DIRECTIONS FOR THIS TASK: Which of the lines below include the word "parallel"? Pull each one out.

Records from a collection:
┄┄┄┄┄┄┄┄┄┄┄┄┄┄┄┄┄┄┄┄
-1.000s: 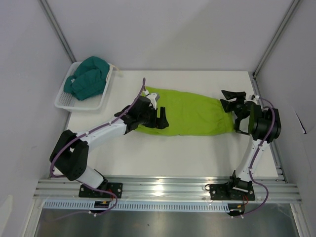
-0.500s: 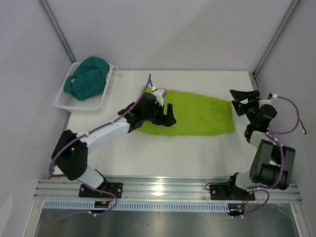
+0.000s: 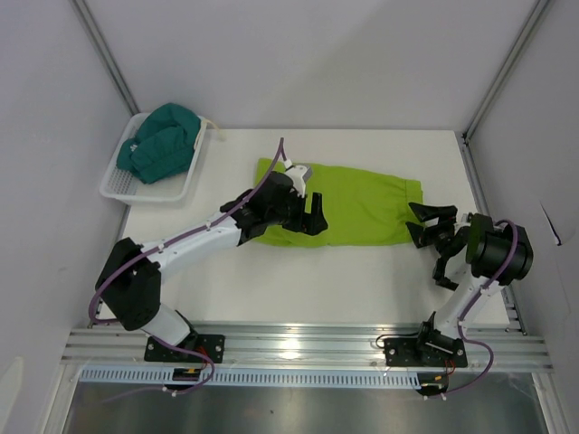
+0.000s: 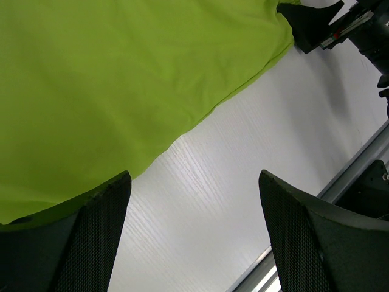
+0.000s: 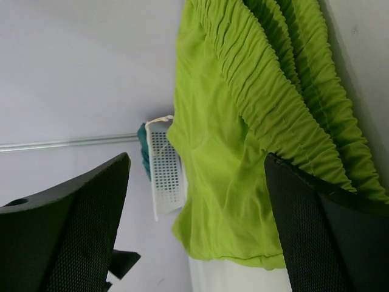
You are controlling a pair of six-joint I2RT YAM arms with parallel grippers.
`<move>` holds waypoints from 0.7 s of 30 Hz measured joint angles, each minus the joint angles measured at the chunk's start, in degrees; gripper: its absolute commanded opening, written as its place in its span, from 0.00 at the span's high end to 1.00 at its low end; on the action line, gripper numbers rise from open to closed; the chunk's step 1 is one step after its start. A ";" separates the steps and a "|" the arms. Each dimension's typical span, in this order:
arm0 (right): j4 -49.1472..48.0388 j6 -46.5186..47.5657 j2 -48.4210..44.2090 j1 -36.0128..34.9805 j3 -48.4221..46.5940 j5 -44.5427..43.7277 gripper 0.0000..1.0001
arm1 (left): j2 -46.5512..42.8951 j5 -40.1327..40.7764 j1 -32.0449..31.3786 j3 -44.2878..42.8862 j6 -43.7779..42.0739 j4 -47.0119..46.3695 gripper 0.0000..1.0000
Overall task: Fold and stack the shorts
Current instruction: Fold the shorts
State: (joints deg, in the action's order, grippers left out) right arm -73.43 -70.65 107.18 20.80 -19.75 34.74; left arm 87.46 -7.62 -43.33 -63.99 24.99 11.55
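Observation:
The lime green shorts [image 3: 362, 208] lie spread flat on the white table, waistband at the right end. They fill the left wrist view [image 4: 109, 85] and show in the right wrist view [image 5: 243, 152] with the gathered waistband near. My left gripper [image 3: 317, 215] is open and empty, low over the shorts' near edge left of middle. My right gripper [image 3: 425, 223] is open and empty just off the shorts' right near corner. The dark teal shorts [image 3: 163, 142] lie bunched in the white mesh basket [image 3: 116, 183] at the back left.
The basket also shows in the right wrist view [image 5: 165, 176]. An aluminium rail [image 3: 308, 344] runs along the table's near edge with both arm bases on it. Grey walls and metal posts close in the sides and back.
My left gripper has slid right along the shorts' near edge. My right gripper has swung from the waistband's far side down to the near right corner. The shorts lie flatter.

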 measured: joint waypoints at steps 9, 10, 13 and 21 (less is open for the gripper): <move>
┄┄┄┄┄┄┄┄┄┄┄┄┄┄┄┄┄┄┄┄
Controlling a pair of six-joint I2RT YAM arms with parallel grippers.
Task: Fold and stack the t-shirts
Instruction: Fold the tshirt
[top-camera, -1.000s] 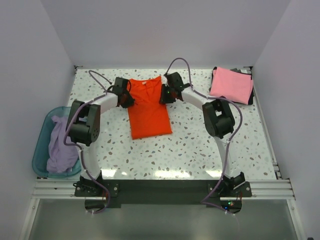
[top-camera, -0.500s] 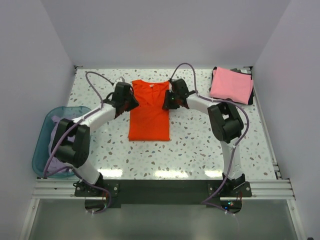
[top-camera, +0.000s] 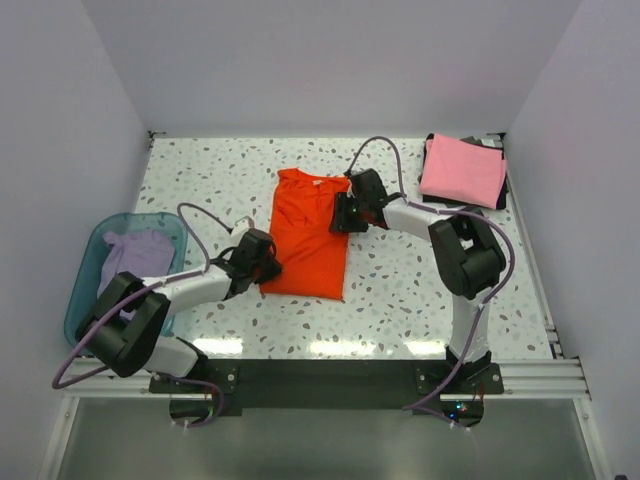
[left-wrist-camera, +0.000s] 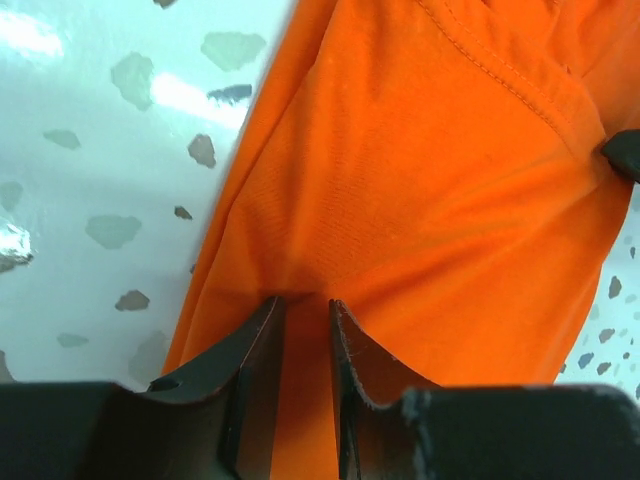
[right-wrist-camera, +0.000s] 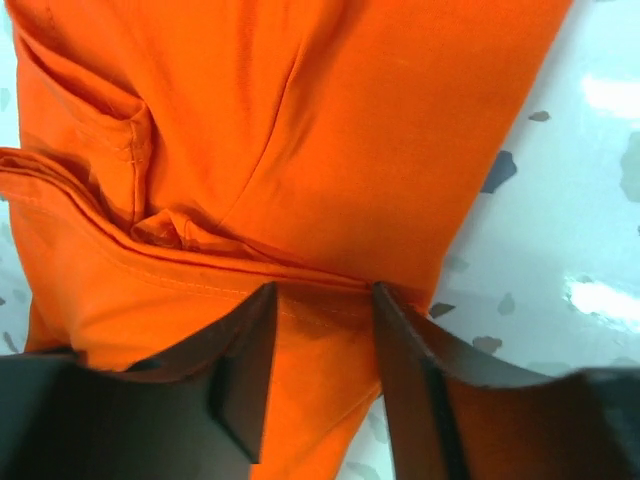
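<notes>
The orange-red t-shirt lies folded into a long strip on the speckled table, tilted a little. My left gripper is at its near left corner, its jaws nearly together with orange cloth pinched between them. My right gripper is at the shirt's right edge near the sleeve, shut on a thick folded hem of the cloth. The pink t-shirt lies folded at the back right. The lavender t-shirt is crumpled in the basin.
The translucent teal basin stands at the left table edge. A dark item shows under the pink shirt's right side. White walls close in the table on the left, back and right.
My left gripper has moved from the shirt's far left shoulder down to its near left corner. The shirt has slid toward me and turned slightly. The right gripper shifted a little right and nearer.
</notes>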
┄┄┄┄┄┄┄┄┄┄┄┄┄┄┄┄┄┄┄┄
ANSWER TO THE EXERCISE:
You are controlling a pair of six-joint I2RT YAM arms with parallel grippers.
Controlling a pair of six-joint I2RT YAM arms with parallel grippers.

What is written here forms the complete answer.